Obviamente recuse-se
Depois de meses de especulação, soube-se hoje que o consórcio AVAN que lidera o projecto da alta velocidade no troço Porto – Oiã, após adjudicação estatal, está mesmo a propor alterações tectónicas ao caderno de encargos que voluntariamente aceitou e a que concorreu, desdobrando a ponte sobre o Douro em duas (efeito funcional neutro) mas sobretudo alterando a excelente localização da estação de Gaia – exigida para Santo Ovídio – passando para Vilar de Paraíso, localização excêntrica e claramente subóptima na perspectiva de distribuição de tráfego.
O comportamento do consórcio é, antes de mais, pouco transparente e desonesto. Em nenhum documento do concurso em que foi a única proposta submetida existe latitude para alterar a localização da estação de Gaia, a que já está associado um plano de pormenor, nem a famosa banda de 200 metros para definição de traçado que o EIA autoriza pressupõe mais do que a deslocação lateral da exacta localização da via e da estação.
É evidente que o consórcio tem um de dois problemas: ou calculou mal o preço ou concorreu a algo para o qual não tem capacidade de engenharia para responder.
A questão do preço já oscilou entre a liderança do consórcio querer ficar com a seguinte concessão para poder também ter “o bife do lombo” para compensar a magra margem deste primeiro troço para depois nos dizerem que as mudanças sugeridas não se devem a custo, e que a nova solução até ficará mais cara. Caso para dizer se acham que os portugueses comem gelados com a testa.
No tema da capacidade de engenharia o consórcio tem sido completamente omisso, o que até se entende dado que estações com 60 metros de profundidade são banais há muitas décadas no mundo civilizado. Em Portugal, uma estação com bastante mais movimento do que a que se projecta para Gaia é a da Baixa-Chiado, a 45 metros de profundidade e numa zona de Lisboa cheia de complexidades subterrâneas. E, no fim do dia, a verdade é que o consórcio viu o caderno de encargos e achou que devia concorrer.
O que está em causa é simples: Portugal passou décadas a discutir o projecto de alta velocidade e passou os últimos anos a afinar detalhes.
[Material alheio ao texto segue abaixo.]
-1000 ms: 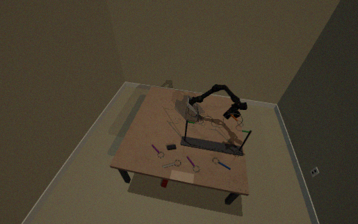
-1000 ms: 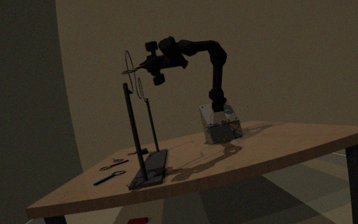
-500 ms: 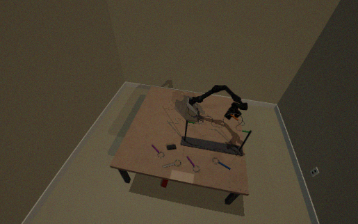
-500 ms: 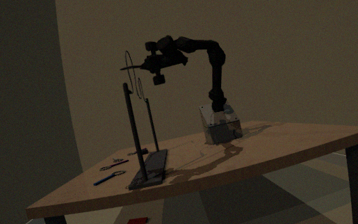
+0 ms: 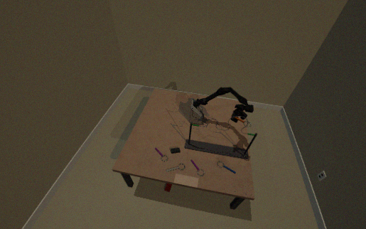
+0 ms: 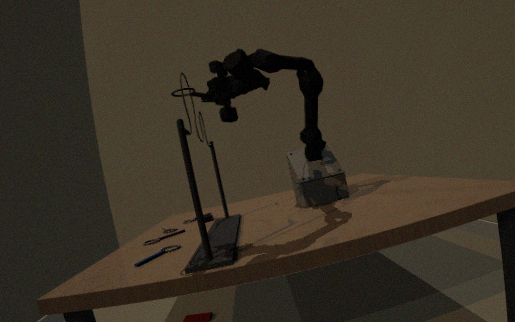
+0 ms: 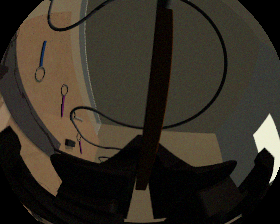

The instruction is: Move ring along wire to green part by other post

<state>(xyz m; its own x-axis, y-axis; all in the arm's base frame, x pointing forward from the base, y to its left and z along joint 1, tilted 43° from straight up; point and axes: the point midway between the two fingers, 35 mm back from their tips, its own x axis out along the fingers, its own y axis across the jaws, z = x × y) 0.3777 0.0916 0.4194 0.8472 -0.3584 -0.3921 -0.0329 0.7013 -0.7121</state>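
Note:
My gripper is shut on the orange handle, high above the table. The ring lies nearly flat beyond the fingers, with the thin wire seeming to pass through it. The ring is raised above the near post, away from the green part by the right post. The other green part is by the left post. Whether ring and wire touch cannot be told.
The posts stand on a dark base. The wire loops up and down between them. Rings with blue, purple and pale handles and a black block lie on the table. The arm's mounting box stands behind.

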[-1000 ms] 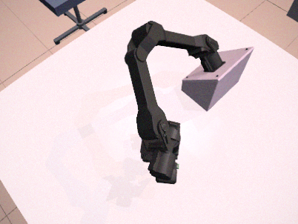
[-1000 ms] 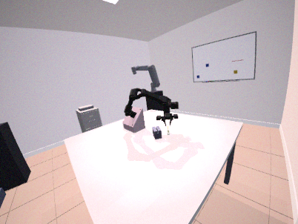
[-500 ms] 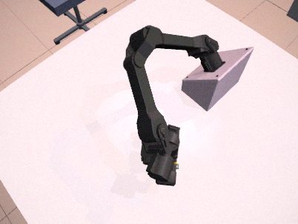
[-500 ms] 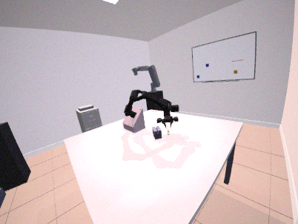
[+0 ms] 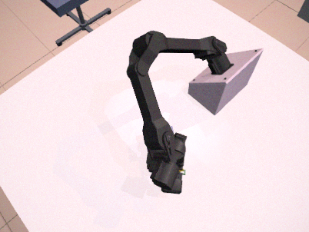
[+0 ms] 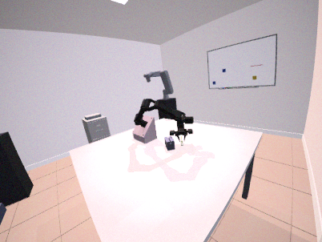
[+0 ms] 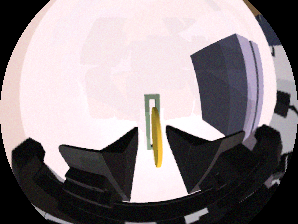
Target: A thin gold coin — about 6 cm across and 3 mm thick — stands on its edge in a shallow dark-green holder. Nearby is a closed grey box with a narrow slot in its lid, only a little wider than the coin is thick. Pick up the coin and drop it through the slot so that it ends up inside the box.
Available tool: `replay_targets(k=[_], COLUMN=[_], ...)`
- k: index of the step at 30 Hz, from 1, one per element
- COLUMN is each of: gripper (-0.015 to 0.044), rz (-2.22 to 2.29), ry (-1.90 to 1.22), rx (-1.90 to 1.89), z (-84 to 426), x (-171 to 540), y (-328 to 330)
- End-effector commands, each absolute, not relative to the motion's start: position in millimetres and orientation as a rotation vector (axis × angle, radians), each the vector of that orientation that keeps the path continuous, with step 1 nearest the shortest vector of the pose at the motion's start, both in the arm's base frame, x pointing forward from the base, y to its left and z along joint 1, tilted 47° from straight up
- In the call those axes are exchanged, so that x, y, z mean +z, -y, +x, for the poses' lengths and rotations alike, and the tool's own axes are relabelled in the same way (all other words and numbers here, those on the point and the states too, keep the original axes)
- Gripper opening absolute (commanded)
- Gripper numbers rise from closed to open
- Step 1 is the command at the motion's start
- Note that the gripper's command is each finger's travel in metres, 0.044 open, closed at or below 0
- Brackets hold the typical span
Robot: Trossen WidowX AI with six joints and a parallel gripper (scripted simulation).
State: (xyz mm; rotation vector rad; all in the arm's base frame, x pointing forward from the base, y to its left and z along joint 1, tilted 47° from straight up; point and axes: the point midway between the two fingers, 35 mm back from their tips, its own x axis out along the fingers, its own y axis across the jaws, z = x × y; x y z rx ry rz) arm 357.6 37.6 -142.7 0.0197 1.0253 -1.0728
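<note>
Claw [image 7: 158,145]: fingers apart, nothing clamped. Gold coin [image 7: 158,137]: on edge in its green holder [image 7: 152,123] on the white desk [image 5: 238,161], between the fingers. Grey box [image 7: 222,86]: two o'clock.

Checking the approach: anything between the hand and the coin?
Nothing. Wrist view: coin, upright in its green holder, sits in line between the open hand's fingers, only table alongside.
</note>
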Motion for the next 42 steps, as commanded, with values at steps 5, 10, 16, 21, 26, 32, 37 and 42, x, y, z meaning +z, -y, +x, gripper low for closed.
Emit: replay_targets(k=[5,10,16,21,26,32,37,42], gripper=[0.0108,0.0,0.0,0.0,0.0,0.0,0.0,0.0], rz=[0.005,0.005,0.005,-0.008,-0.026,-0.021,-0.015,-0.009], ry=[-1.029,-1.029,-1.029,-1.034,-1.043,-1.043,-1.042,-1.04], rx=[-1.076,-1.076,-1.076,-1.063,-1.043,-1.043,-1.045,-1.049], z=[355,355,355,354,354,355,354,354], x=[-150,-150,-150,-148,-141,-132,-123,-114], y=[-31,-31,-31,-33,-41,-52,-62,-71])
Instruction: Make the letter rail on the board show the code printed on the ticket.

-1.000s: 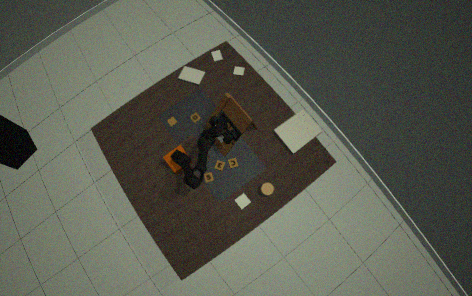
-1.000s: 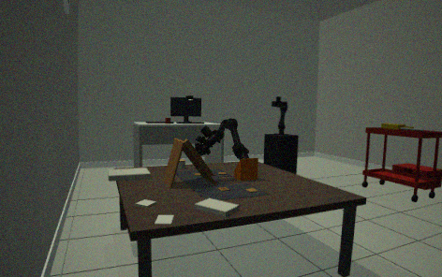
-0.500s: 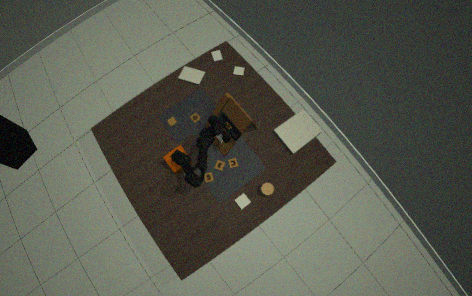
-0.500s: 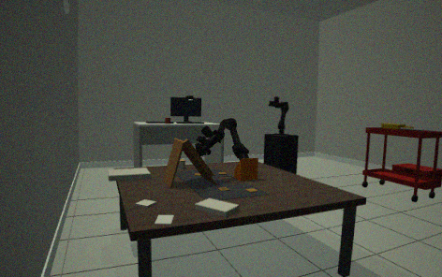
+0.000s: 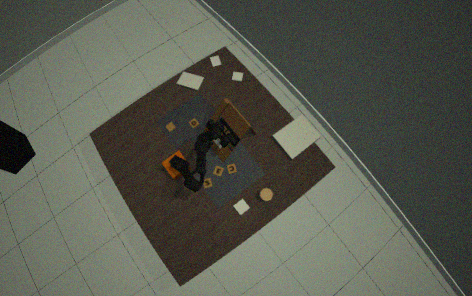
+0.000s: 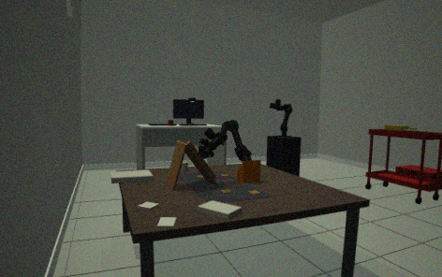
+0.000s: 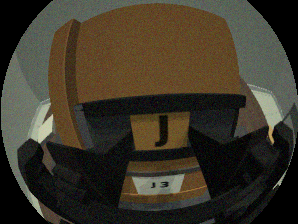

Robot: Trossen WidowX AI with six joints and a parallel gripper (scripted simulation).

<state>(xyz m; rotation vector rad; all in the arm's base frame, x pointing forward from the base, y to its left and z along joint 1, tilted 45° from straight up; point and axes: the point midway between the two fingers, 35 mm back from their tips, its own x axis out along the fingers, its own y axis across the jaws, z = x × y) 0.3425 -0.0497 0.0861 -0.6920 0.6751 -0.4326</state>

A solução encontrada para Gaia é muito melhor do que alguma que no passado se projectou – desde a simples definição da necessidade da estação, até ao encontro em Santo Ovídio com duas linhas de Metro que daí distribuem para zonas muito diferentes do Grande Porto, e rapidamente. O país decidiu então, através do Estado, avançar para a concessão deste troço por 1.600 milhões de Euros, esperando o benefício respectivo deste projecto melhorado. Apenas um consórcio apresentou proposta, comprometendo-se a cumprir o caderno de encargos por aquele valor. Se for aceitável rever todos os elementos ambientais – não sei como se enquadram alterações tão grandes sem uma revisão de todo o estudo de impacte ambiental! – e/ou rever também o preço e âmbito da concessão – afinal de contas, quem paga as extensões das duas linhas de Metro desde Santo Ovídio e quem aceita a diferença funcional clara que essas extensões implicam? – não será que teríamos muito mais candidatos? Afinal de contas, concorrer a um processo que é letra morta e que pode ser totalmente alterado a seguir é muito mais interessante do que o que foi publicado no concurso.
Perante isto, o Governo tem duas hipóteses: 1) é um governo que protege os interesses do Estado e seus cidadãos, reconhece que desta vez fez um processo liso, competente e bem orquestrado, e não cede a processos sem racional evidente e com óbvios problemas legais. Pode implicar um atraso, mas um atraso de 1 ou 2 anos não é nada ao lado do que esta cedência implica. 2) é um governo fraco, que com a fraca desculpa de querer cumprir prazos a qualquer custo (como se percebe no Ferrovia 2020, que é um sucesso a esse nível) aceita rebentar um projecto tecnicamente sustentado ao longo de anos a troco de um ajuste feito no guardanapo defendido com motivos publicamente assumidos que são dúbios e até contraditórios entre si?
O país não se importa de ter um atraso de um ou dois anos se isso for o preço para exemplificar que o interesse público e o planeamento estruturado de obras públicas é um valor maior. O governo tem estado em silêncio – como a IP – e afinal até já existe uma proposta formalizada para alteração. Que cheira a esturro, cheira, mas só depende do governo crucificar-se no altar da AVAN ou fazer valer o poder de representação da população que tem nas suas mãos.